→ **YOUR TASK**: Check each line of the listing, and copy it if it contains the word "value".
----- DATASET CONTENT
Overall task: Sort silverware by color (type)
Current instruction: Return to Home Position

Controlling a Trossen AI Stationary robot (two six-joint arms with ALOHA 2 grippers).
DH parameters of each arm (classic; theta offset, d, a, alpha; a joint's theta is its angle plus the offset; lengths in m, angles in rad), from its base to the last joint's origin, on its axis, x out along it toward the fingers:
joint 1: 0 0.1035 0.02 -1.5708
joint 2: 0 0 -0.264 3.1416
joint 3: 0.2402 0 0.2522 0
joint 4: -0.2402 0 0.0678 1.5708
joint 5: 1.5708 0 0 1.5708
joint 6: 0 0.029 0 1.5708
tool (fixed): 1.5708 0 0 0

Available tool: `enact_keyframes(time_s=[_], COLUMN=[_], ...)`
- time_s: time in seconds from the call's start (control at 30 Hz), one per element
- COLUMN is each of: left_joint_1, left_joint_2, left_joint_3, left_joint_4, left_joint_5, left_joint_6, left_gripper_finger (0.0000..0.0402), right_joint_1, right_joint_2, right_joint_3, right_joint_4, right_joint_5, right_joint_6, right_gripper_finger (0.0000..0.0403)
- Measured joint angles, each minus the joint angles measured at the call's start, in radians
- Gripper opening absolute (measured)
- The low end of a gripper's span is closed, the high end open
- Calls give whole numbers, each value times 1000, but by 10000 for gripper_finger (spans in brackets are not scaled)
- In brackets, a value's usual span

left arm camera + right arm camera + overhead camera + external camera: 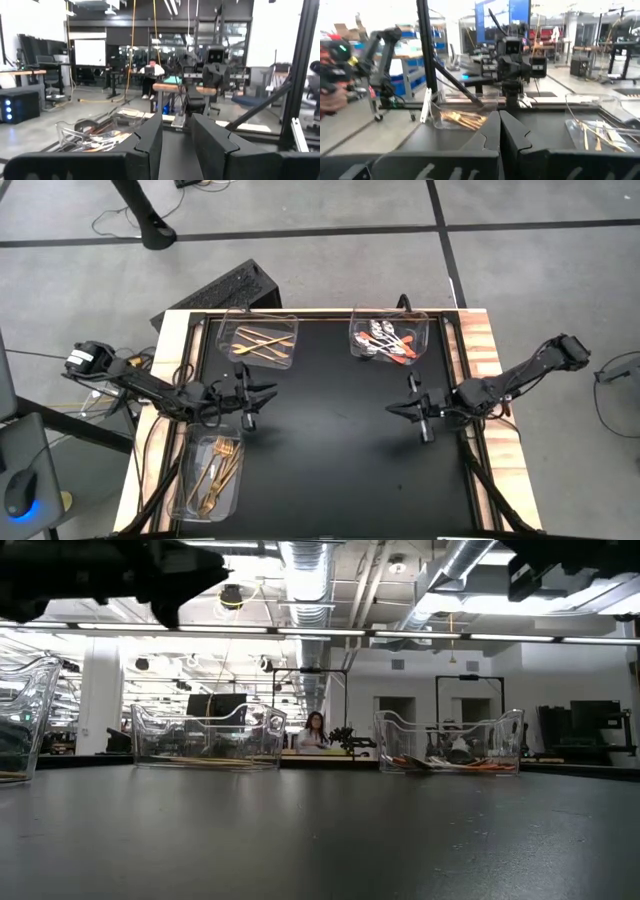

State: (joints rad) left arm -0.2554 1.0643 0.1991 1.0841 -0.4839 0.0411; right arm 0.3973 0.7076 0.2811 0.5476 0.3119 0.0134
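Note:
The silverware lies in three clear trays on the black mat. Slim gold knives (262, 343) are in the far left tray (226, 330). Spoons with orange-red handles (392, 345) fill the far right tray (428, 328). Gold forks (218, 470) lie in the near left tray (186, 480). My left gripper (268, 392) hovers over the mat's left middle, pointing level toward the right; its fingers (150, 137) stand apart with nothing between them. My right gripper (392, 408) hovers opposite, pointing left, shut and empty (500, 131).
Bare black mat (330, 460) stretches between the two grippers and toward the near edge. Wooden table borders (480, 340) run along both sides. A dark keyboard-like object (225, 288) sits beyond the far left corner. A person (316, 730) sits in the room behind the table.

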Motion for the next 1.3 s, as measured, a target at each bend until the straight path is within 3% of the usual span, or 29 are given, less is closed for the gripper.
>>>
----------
→ **OUTPUT**:
- Calls give whole numbers, each value times 1000, but by 10000 for gripper_finger (spans in brackets are not scaled)
- In brackets, a value's usual span

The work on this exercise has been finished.